VPN services compete in many ways. On speed, torrent-friendliness, privacy and no-logging, edginess, price, technical elegance, multi-hop routing, customer support, and so on. However, choice of server locations remains a major issue for many users. IVPN has 37 servers in 22 cities in 13 countries. AirVPN has appreciably more, with 216 servers in 35 cities in 19 countries. But HideMyAss (HMA) is mind-bogglingly huge, with over 700 servers in over 280 locations, in over 210 countries. That’s basically every country on the planet. And it costs less than either IVPN or AirVPN.

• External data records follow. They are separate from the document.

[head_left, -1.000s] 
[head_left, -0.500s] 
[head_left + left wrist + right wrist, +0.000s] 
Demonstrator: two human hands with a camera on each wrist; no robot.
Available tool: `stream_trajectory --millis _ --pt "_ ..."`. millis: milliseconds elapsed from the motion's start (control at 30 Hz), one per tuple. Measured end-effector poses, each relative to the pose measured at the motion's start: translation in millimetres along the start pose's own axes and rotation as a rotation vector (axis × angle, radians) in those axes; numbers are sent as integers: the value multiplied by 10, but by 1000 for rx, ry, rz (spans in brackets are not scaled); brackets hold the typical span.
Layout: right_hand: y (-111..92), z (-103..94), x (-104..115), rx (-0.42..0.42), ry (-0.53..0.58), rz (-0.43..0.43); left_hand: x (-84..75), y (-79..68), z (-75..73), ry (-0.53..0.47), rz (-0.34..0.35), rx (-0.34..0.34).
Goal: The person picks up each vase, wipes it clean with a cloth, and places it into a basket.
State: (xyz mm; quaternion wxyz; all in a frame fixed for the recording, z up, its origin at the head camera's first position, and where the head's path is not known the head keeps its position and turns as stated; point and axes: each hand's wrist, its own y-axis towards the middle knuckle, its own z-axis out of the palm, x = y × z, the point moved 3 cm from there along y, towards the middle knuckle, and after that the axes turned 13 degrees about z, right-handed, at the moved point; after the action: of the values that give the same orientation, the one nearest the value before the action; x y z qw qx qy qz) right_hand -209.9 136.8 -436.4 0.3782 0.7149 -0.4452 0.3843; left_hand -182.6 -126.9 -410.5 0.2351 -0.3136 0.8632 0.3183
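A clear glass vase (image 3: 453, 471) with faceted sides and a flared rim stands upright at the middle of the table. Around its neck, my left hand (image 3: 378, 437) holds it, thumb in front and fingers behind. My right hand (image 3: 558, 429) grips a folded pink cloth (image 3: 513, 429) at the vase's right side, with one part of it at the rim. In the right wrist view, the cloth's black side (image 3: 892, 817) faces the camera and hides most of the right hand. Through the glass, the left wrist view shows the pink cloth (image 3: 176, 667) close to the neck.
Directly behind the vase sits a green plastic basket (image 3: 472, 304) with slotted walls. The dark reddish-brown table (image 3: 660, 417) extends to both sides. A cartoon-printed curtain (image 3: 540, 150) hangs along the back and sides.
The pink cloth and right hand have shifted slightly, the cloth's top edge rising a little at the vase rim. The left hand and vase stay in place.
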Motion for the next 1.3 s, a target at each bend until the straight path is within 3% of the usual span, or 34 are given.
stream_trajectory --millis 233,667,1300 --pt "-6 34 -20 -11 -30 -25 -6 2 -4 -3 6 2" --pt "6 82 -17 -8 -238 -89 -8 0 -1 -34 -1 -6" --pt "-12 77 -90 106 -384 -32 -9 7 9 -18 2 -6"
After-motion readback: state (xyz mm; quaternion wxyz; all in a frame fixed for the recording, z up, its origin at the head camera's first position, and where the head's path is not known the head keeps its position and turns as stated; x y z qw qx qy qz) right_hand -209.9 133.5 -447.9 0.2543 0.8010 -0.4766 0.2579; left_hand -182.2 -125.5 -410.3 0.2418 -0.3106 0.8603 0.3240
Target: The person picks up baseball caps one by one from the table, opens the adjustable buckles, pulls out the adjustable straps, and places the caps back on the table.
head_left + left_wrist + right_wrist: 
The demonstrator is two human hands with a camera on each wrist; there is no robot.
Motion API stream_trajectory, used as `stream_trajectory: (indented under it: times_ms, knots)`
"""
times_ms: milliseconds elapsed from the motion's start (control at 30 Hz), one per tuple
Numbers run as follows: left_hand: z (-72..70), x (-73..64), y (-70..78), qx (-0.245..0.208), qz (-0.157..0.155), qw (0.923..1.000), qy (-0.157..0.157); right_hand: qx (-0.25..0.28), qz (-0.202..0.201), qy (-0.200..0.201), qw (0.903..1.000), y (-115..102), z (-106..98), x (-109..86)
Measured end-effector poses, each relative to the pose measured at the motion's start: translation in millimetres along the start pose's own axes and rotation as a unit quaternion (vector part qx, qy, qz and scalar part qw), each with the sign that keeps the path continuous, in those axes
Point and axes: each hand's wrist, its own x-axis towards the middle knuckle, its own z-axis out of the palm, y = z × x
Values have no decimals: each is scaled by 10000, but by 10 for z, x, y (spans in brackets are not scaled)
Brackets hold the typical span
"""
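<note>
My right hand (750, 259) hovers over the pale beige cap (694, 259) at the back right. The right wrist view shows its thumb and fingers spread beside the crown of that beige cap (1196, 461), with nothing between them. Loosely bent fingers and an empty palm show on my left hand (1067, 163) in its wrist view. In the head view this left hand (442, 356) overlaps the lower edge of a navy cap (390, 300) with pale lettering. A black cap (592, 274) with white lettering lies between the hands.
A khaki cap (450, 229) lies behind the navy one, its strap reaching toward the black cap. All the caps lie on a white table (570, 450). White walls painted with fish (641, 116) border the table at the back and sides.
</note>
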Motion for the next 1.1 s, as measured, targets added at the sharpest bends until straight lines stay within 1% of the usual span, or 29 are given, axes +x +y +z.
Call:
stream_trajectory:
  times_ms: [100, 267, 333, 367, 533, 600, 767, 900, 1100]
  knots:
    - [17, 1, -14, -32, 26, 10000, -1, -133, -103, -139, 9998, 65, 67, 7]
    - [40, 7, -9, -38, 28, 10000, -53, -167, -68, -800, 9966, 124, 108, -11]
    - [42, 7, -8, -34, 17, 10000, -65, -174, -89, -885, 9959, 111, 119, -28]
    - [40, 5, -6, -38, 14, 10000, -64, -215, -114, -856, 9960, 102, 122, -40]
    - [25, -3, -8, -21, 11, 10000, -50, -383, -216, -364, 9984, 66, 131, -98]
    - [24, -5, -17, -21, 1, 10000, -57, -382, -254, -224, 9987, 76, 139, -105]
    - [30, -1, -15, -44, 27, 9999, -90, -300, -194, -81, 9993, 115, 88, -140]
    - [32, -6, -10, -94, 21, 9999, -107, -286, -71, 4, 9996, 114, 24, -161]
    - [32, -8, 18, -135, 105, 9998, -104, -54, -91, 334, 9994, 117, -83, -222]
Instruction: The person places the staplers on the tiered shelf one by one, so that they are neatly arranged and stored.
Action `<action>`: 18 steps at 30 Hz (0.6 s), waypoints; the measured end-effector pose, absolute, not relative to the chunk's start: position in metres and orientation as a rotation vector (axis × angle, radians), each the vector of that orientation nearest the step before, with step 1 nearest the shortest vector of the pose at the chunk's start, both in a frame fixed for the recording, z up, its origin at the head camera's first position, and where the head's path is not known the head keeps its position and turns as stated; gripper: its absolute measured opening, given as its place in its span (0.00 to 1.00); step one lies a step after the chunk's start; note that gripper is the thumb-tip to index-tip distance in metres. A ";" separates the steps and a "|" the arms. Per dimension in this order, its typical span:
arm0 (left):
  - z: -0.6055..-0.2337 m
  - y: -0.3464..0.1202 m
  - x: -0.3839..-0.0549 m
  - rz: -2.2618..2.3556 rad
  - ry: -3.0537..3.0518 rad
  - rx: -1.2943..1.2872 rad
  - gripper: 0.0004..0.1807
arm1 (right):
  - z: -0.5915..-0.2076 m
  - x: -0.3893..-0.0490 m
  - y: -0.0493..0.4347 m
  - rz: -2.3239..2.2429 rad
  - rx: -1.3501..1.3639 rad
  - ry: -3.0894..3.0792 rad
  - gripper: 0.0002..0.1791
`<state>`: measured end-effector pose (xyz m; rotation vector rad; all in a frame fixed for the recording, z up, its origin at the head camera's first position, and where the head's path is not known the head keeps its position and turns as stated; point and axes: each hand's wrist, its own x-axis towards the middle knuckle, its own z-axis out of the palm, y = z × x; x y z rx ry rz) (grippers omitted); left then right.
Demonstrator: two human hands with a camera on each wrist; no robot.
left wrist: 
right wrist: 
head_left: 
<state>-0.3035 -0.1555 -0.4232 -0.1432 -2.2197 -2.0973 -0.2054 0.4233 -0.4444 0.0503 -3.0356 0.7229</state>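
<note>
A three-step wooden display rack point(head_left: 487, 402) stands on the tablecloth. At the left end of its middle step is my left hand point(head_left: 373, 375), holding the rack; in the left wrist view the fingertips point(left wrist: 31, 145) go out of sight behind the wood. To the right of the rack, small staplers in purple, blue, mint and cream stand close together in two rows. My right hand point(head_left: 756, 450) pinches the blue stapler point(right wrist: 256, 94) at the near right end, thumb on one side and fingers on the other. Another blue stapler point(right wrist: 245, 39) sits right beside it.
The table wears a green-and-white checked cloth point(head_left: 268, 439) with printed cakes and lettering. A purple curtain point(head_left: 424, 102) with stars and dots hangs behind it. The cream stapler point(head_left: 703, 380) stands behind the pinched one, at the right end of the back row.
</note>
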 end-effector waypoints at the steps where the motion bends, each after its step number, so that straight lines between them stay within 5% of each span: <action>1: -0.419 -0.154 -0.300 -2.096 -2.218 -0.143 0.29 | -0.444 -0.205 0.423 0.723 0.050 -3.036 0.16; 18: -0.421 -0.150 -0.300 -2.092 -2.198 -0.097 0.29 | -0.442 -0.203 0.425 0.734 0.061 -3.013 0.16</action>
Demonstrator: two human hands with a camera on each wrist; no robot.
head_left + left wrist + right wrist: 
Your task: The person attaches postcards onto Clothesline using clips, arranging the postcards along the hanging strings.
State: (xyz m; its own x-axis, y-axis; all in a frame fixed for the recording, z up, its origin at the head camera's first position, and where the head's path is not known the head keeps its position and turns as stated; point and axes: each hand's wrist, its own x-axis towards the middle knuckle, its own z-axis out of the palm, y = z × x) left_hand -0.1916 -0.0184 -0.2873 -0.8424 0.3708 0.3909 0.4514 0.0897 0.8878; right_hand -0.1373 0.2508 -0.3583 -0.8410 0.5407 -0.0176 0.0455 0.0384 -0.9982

OK, but how do users know whether VPN servers are located where providers claim? People commonly use such sites as whatismyipaddress.com, ipinfo.io, browserleaks.com or mycurrentlocation.net. But they just provide information from various geolocation databases, such as maxmind.com. And if you’re connected through a VPN server, you can search google.com for “my location” to see where Google considers it to be.

Still, how can you verify that? Well, you can ping VPN servers, to get round-trip travel time (rtt). The speed of light in vacuum is 300 km/msec, and about 180 km/msec in fiber optic cable. And about 150 km/msec for electrons in copper wire. See here. However, rtt doesn’t depend just on distance and transmission speed. It also depends on “the number of hops (routers and switches) between the” probe and target. There are delays from both processing and caching, and those delays are typically substantial, relative to transmission times. For example, the rtt to my LAN router is 0.3 msec, which implies a physical distance of 45 km (not 90 km, because ping is a round trip). That’s much greater than the actual distance, which is ~15 m.

Also, connections don’t always take the shortest path, because paths depend on peering agreements between ISPs: “Two computers in the same city, but connected to the internet via different ISPs may route through a city hundreds of miles away.” Because those two ISPs don’t peer directly with each other.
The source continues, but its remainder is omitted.